__Data to examine__.

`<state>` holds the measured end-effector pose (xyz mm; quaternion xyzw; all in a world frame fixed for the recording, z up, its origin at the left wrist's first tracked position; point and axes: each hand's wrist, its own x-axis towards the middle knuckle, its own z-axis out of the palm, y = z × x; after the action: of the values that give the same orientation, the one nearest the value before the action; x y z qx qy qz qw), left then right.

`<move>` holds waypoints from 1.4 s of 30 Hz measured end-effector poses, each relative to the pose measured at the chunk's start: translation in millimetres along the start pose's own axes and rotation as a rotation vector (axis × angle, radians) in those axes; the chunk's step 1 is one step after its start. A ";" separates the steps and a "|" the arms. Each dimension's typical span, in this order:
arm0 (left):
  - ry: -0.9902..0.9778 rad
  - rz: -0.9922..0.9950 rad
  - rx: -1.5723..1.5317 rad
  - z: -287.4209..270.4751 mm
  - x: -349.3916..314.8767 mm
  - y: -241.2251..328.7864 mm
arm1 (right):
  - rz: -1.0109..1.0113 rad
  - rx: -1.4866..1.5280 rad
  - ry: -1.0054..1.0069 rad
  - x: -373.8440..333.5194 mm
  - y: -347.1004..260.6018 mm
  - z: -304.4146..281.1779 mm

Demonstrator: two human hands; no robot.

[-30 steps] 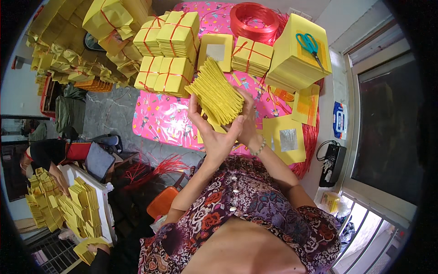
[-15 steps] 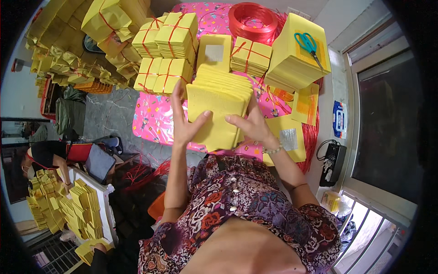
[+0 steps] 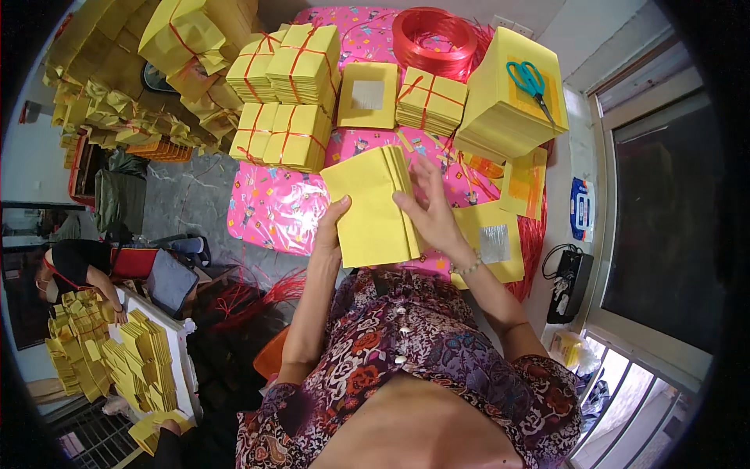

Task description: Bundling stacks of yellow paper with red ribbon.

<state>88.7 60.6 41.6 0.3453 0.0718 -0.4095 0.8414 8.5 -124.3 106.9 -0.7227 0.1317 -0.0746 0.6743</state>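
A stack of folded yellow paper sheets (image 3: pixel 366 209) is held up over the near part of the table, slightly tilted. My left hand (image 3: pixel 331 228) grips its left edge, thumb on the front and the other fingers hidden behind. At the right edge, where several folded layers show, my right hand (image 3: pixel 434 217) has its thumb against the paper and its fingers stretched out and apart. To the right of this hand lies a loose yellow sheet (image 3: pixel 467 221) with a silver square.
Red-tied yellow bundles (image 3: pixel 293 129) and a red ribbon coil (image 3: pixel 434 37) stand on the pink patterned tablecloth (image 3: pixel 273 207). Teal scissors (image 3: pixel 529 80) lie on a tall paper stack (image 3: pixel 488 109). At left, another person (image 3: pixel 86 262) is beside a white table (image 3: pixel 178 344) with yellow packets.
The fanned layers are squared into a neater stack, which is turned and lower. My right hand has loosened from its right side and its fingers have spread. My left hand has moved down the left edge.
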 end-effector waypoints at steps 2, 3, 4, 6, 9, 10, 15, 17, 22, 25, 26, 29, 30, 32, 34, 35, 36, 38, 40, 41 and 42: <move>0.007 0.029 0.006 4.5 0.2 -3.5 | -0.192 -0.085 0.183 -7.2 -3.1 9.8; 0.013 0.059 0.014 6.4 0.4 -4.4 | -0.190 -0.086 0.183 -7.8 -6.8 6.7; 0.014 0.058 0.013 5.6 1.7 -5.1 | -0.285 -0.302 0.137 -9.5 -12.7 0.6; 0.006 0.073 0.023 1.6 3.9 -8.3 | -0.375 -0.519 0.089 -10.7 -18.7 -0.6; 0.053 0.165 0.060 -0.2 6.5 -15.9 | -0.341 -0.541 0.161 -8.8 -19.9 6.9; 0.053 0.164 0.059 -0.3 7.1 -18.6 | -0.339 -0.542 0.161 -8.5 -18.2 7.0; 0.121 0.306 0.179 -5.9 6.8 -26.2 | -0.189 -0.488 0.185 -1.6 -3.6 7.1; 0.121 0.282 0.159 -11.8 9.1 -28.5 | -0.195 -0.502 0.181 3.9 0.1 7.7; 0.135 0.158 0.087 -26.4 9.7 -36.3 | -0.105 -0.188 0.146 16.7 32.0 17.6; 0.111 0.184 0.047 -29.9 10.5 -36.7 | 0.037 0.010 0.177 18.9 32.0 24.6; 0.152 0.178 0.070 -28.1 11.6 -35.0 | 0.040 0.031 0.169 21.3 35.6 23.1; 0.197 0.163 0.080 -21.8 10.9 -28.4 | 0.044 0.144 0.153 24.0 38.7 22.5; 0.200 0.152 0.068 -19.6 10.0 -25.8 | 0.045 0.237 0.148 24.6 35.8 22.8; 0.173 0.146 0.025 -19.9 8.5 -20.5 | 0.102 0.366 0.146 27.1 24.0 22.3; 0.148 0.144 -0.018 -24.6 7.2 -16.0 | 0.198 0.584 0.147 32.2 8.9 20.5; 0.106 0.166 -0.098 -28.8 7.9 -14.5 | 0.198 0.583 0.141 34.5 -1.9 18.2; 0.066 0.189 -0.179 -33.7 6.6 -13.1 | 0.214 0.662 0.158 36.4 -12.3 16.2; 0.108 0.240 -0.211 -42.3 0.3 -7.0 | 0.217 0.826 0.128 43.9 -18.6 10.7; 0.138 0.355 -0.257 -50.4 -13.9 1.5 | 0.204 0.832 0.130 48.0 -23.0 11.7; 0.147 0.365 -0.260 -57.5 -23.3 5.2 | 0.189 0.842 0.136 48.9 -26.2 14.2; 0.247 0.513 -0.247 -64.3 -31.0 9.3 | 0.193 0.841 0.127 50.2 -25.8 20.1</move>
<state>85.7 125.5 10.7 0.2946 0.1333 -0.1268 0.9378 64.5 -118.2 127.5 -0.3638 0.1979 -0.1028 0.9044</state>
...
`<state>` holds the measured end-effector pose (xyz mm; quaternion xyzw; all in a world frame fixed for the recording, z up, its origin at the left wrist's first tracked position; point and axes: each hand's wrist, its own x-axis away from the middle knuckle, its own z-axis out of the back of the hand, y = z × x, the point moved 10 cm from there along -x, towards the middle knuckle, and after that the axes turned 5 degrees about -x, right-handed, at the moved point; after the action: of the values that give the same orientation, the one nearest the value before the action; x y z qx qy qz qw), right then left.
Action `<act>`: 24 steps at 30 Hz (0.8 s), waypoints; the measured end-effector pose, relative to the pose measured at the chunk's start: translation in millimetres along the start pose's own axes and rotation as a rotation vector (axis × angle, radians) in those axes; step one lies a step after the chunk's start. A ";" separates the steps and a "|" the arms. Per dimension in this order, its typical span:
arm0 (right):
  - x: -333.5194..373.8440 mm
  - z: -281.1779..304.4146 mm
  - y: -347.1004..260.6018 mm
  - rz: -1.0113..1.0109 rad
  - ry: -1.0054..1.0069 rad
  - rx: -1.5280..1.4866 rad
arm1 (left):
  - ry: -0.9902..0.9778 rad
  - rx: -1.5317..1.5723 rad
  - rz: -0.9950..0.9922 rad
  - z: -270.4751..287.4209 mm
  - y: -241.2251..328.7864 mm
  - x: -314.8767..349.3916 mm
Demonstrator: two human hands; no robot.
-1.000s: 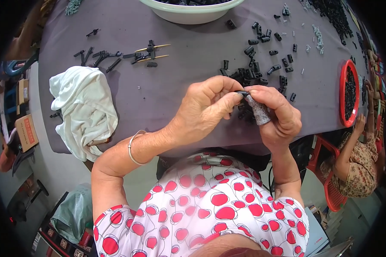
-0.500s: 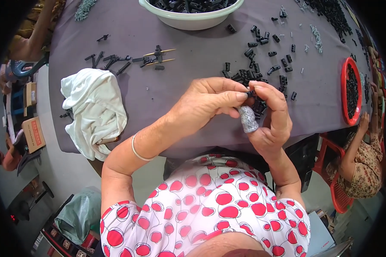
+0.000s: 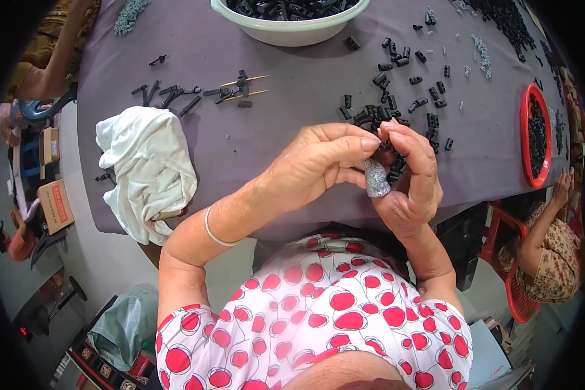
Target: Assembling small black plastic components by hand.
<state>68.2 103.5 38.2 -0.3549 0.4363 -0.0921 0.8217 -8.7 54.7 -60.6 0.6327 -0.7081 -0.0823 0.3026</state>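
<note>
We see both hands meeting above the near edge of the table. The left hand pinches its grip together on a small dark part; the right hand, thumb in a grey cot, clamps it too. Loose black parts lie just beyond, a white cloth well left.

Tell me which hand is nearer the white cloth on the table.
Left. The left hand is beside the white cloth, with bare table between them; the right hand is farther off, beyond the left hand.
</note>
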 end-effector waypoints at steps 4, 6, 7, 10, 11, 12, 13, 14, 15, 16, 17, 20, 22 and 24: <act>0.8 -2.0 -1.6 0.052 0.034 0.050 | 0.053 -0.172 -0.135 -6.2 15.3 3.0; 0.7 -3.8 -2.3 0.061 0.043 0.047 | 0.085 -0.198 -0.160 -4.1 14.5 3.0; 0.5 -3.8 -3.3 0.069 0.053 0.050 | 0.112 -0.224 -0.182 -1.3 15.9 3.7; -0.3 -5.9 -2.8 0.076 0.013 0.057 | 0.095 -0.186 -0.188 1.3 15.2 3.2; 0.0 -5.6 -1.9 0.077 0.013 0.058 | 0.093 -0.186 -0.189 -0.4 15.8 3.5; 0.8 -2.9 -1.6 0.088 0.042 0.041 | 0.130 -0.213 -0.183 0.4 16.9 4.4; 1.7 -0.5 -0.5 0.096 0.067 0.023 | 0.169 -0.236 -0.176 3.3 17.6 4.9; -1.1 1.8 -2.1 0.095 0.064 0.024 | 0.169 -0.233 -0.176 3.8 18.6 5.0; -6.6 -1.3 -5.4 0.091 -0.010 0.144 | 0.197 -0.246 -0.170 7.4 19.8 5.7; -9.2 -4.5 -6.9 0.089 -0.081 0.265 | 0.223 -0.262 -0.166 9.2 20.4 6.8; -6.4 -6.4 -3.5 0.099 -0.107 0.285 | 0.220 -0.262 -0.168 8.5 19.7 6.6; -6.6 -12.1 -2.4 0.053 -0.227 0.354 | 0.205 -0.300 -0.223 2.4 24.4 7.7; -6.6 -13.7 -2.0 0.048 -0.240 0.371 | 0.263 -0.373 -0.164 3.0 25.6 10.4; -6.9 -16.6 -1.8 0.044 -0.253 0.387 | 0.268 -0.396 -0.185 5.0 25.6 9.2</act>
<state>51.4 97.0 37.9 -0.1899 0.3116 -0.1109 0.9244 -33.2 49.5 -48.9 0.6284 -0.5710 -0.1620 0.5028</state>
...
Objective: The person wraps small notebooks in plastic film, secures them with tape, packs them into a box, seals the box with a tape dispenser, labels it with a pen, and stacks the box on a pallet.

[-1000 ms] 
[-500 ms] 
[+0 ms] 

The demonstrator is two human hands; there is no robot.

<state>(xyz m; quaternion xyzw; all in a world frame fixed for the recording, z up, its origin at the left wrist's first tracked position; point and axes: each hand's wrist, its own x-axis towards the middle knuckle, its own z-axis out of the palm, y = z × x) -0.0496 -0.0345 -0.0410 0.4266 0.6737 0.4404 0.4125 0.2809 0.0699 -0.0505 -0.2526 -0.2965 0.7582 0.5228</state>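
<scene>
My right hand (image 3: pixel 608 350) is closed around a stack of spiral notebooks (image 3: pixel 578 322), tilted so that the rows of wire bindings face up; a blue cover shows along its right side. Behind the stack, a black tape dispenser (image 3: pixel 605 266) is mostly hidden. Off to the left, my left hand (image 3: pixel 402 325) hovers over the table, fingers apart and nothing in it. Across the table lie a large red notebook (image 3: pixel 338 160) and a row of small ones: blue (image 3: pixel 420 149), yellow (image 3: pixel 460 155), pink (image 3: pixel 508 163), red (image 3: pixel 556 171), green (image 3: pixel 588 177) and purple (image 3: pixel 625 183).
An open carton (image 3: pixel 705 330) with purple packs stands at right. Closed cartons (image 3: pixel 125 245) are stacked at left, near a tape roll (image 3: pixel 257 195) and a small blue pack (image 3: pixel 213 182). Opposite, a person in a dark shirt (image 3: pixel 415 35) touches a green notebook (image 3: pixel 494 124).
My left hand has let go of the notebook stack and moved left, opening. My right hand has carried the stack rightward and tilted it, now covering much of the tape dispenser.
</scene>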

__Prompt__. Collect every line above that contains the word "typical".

__Answer for this exercise__.
`<move>` holds waypoints from 1.4 s of 30 Hz measured end-effector poses, each relative to the pose measured at the chunk's start: translation in millimetres along the start pose's own axes and rotation as a rotation vector (axis × angle, radians) in those axes; the chunk's step 1 is one step after its start. A ";" separates the steps and a "|" the arms. Each dimension's typical span, in this order:
Action `<act>`: 24 steps at 30 Hz (0.8 s), waypoints; the measured end-effector pose, relative to the pose measured at the chunk's start: translation in millimetres along the start pose's own axes and rotation as a rotation vector (axis × angle, radians) in those axes; step one lies a step after the chunk's start. A ";" separates the steps and a "|" the arms. Per dimension in this order, its typical span:

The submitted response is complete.